With the great calamity that Brexit has turned into it has felt like nothing else is going on in the world. Amongst all this commotion it would have been easy to miss the Homes (Fitness for Human Habitation) Act 2018, which has somewhat snuck under the radar.
We, as a professional company specialising in dampness problems, should not be missing this opportunity to get dampness in buildings very much back into the spotlight, nor should we forget about the consequences of not providing safe housing, we saw the results of this with Grenfell Towers in North Kensington on 14th June 2017.
So what is the Homes Act?
The Homes Act is a new law to make sure that rented houses and flats are ‘fit for human habitation’, meaning that they are safe, healthy and free from things that could cause serious harm.
Two of the parameters used to measure property standards for Fitness for Human Habitation include freedom from damp and suitable ventilation. Amazingly in this political climate, this act had cross-party support (if only Brexit was that easy!).
What is the Purpose of this Homes Act?
The purpose of the Act is to amend relevant sections of the Landlord and Tenant Act 1985, by extending its obligations to cover almost all landlords and to modernise the fitness for habitation test. Where a landlord fails to let and maintain a property that is fit for human habitation, the Act would give tenants a right to take action in the courts. The Act came into force on 20th March 2019, although no one on a current tenancy will be able to use it for another year and it also does not protect anyone with a tenancy longer than 7 years.

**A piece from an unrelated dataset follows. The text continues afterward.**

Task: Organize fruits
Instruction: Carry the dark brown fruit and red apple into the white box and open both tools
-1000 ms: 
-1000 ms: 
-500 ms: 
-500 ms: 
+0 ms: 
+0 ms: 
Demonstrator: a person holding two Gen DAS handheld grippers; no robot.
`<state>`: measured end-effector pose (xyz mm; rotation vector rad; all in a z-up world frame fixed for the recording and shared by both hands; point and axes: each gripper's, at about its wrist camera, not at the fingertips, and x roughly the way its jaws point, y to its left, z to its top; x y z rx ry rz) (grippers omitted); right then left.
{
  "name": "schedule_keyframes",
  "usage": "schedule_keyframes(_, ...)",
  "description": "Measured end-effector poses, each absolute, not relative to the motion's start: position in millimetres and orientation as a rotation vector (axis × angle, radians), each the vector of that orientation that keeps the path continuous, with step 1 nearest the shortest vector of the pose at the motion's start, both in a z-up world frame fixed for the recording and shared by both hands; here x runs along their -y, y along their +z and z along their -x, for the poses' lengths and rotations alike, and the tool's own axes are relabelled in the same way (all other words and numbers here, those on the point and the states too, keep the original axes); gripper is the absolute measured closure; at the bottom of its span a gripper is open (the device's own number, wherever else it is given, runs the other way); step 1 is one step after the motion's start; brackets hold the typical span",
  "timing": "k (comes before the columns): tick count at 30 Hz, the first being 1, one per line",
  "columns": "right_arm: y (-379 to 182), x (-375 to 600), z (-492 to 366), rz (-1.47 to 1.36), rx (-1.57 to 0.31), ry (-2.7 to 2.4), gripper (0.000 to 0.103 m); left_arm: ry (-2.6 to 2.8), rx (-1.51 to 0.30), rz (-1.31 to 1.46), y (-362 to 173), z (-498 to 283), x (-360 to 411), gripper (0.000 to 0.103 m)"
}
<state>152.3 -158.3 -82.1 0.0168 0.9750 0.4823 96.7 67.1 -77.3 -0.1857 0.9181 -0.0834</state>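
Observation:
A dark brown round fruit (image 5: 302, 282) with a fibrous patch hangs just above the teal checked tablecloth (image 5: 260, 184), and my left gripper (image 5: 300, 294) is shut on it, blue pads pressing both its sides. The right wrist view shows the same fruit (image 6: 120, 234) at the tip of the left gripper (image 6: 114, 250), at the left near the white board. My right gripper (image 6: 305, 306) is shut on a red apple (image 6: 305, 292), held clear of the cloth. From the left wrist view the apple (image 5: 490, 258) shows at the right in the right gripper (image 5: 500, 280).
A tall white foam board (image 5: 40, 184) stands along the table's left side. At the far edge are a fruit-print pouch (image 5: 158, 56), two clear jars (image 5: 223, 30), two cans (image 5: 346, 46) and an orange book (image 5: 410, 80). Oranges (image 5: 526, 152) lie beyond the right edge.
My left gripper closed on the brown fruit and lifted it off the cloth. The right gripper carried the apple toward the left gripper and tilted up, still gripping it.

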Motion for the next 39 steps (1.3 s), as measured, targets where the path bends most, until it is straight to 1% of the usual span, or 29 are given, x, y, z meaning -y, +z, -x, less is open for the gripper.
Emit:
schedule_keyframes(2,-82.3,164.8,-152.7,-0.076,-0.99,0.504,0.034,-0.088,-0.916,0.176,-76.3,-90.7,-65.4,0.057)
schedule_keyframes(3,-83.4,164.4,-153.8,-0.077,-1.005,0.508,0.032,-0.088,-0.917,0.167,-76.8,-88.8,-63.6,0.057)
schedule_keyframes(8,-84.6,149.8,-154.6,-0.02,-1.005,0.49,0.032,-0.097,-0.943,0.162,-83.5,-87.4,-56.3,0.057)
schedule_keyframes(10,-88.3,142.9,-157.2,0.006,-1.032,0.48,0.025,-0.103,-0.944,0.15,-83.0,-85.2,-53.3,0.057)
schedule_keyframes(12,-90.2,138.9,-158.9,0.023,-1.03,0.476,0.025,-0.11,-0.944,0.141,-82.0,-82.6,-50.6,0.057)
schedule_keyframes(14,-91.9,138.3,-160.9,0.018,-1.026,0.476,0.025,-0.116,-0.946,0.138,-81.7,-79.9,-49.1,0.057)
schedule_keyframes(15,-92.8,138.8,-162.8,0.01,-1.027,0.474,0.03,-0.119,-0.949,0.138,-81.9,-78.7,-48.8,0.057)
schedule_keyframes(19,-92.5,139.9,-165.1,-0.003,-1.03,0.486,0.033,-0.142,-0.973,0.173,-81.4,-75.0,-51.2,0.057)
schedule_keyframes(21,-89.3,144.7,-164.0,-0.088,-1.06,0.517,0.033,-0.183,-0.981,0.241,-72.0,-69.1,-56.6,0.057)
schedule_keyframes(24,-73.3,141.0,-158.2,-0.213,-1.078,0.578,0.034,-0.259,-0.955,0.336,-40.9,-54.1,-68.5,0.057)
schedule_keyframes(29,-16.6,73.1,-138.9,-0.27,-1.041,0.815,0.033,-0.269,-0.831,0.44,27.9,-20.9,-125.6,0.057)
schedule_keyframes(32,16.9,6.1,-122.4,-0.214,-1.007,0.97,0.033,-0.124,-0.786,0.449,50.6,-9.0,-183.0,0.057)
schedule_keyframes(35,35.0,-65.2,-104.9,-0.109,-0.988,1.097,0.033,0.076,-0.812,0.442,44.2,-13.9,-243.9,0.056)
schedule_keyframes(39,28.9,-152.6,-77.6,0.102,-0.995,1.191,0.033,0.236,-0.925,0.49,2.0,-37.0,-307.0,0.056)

Essentially nothing Changes in the Homes Act
Essentially nothing changes in relation to the standards of accommodation that the landlord provides, this Act remains unchanged. It still relies on the 29 Hazards listed in Schedule 1 of The Housing Health and Safety Rating System (England) Regulations 2005, to define why a property may not be fit for human habitation, but a new section, 9A inserts a covenant between landlord and tenant that the property is, and will remain, habitable.
However, what this Act does do is provide tenants with a route to claiming compensation when a landlord fails to take steps to address the issue, without having to wait for the Council or Environmental Health to act.
There are still Exceptions for Landlords
Most of this Act only refers to England and whilst landlords are responsible for most things, there are notable exceptions;
- Problems caused by tenant behaviour, meaning that the tenant has behaved irresponsibly or illegally, the landlord may not have to fix any problems caused by your behaviour.
- Fires, storms and floods which are completely beyond the landlord’s control (sometimes called ‘acts of God’).
- If the landlord hasn’t been able to get permission from certain other people
It is without question that the first of these exceptions will provide the most contentious, especially with dampness and mould. We are well aware of how dampness issues can sometimes be complex, defining when an issue is down to excessive moisture production, rather than adequate ventilation could prove a grey area.
Is Adequate Ventilation the Key?
Here at RTC, we are fully aware that condensation is the most common form of dampness in buildings within the UK and are very vocal about our concerns in relation to ventilation not being installed and commissioned properly, a view which has been reaffirmed by a number of studies in recent years. In cases with condensation and mould it would be difficult for a landlord to argue that they have taken all the necessary steps to address the issue when the measures taken do not comply with building regulations.
This is why we have an active involvement in the Residential Ventilation Group, which is part of the Property Care Association (PCA), to ensure that landlords have a reference point for competent contractors and will further ensure that any works meet the requirements of the building regulations.
We have recently also become a NICEIC registered contractor in domestic ventilation and are the first Property Care Association (PCA) member to do so, we are led to believe that we are the first preservation company in the country to have this qualification.
We’re already aware of the ‘Ambulance Chasing’ solicitors who have jumped on the ‘where there’s blame, there’s a claim’ band wagon and it won’t be acceptable to just install any fan and think that is ok.
Did you know it is against the law if you install any mechanical ventilation which is adjustable and don’t commission it or inform Building Control (I bet the solicitors do!)
The need for Pre-tenancy Surveys?
Historically as an industry, we have been reactive in dealing with issues once they have arisen. So, does the introduction of this Act present demand for pre-tenancy dampness surveys which would include a check of the provision of dampness and ventilation? This will allow for ongoing long-term relationships with clients, where works could be programmed proactively rather than reactively.
We all need to have a vested interest
This is by no means a comprehensive review and ultimately, this Act will only be quantified by case law as the degree of un-inhabitability is not quantified and the landlord has to be allowed reasonable time to rectify the issue. That said, we have already been made aware of a number of tenants and housing associations acting upon the new legislation which is a positive step forward.
As a professional and highly qualified company we have a vested interest in this Act and will provide a service that is unrivalled in the industry, not only locally but also nationally.